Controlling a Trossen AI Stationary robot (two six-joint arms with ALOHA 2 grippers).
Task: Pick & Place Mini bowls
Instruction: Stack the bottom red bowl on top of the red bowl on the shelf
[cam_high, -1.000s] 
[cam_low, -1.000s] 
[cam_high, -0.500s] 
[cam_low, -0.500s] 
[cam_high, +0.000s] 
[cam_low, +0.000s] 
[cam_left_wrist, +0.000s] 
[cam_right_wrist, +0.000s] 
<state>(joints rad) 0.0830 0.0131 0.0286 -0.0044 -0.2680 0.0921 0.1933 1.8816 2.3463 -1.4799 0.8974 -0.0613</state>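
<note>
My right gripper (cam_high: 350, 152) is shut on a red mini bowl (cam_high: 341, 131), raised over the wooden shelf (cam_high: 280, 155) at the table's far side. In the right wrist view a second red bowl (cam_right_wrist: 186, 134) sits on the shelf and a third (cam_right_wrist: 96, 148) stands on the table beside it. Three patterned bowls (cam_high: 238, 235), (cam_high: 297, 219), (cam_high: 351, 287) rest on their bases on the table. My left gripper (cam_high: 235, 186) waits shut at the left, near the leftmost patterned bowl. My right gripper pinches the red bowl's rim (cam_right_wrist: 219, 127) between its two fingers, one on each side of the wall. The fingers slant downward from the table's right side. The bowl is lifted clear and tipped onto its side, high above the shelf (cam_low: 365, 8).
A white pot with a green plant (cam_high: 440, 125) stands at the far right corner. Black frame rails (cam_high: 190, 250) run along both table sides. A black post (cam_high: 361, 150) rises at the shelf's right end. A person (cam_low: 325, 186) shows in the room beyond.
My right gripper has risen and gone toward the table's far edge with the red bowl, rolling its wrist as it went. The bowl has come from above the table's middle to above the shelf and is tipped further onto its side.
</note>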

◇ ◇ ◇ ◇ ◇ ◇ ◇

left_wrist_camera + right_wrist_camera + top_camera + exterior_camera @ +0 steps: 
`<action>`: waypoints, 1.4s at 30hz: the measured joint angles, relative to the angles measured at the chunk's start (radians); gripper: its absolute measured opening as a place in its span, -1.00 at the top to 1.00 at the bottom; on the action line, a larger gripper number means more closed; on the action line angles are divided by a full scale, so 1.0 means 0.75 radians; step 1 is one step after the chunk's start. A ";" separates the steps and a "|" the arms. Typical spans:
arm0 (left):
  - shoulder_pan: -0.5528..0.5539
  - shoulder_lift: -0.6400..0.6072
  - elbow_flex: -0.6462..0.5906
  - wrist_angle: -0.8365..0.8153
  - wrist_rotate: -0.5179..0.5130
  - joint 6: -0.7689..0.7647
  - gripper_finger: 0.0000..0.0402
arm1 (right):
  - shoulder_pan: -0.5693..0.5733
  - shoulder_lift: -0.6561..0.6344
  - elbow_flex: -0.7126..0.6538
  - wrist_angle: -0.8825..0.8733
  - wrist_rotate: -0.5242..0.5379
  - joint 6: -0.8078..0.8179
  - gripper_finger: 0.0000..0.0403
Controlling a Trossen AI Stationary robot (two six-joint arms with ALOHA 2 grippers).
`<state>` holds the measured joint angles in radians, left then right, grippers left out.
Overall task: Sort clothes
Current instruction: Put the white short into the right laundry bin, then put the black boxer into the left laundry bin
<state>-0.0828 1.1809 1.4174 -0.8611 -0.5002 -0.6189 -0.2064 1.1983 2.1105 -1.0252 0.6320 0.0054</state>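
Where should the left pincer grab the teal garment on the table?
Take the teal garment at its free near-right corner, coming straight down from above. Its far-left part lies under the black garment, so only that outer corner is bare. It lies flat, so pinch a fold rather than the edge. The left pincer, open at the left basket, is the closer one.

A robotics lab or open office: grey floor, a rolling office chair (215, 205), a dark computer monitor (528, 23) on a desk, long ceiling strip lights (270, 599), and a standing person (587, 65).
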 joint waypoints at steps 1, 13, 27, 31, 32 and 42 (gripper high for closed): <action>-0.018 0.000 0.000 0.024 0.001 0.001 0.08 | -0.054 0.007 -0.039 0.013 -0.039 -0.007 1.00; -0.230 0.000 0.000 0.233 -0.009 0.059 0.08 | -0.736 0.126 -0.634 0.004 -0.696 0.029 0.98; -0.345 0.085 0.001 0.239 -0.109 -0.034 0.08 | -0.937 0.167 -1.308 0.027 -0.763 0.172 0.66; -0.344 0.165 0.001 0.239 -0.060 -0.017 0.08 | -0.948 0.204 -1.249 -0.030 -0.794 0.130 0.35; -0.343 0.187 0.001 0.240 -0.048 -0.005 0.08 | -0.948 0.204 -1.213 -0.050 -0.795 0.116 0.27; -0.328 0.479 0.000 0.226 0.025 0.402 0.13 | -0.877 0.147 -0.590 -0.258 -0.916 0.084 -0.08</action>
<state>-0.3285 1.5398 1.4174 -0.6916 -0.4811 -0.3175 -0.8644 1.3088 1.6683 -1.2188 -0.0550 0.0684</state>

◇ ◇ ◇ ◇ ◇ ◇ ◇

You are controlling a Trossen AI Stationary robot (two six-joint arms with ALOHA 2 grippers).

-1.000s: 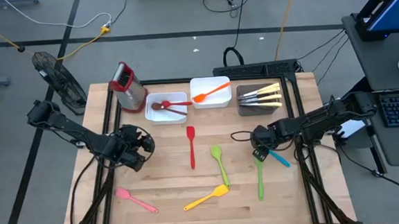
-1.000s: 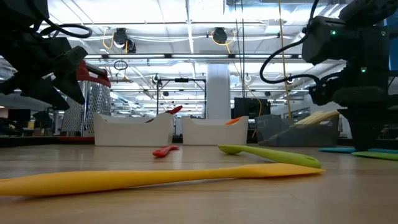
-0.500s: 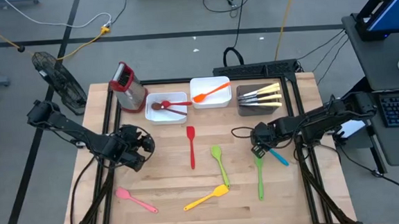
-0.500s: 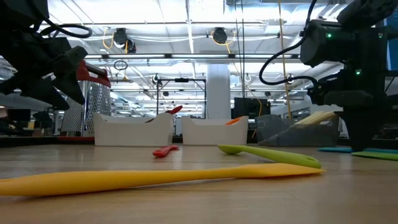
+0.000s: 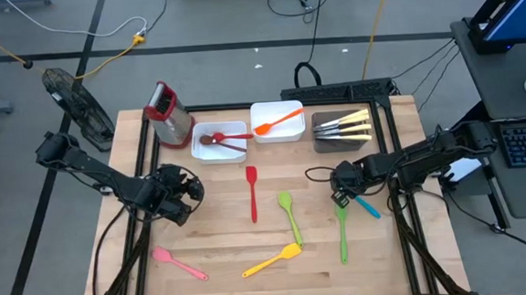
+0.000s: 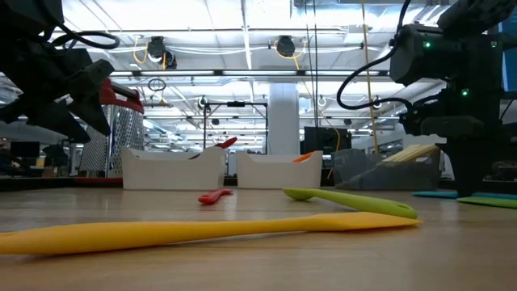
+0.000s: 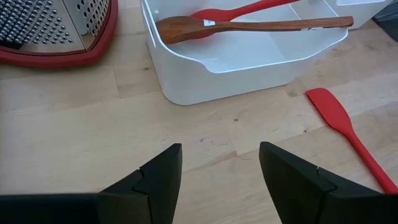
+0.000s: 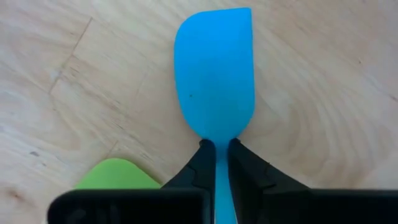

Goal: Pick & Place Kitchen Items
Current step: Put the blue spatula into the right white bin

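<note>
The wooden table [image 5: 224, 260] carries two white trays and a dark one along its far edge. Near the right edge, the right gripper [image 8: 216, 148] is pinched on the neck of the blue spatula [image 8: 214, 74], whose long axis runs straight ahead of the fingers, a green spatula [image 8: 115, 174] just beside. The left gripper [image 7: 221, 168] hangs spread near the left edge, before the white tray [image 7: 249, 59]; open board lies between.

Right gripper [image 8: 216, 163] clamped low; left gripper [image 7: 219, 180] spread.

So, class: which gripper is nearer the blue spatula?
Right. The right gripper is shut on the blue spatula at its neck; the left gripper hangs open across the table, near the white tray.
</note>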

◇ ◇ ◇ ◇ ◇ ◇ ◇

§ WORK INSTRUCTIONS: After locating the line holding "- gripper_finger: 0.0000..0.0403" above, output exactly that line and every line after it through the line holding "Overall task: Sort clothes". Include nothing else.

§ ANSWER FOR THE TASK:
  - gripper_finger: 0.0000..0.0403
Controlling a Trossen AI Stationary robot (two six-joint arms with ALOHA 2 grippers).
`<state>` holds the measured joint angles in radians, left then right, grippers left out.
Overall task: Sort clothes

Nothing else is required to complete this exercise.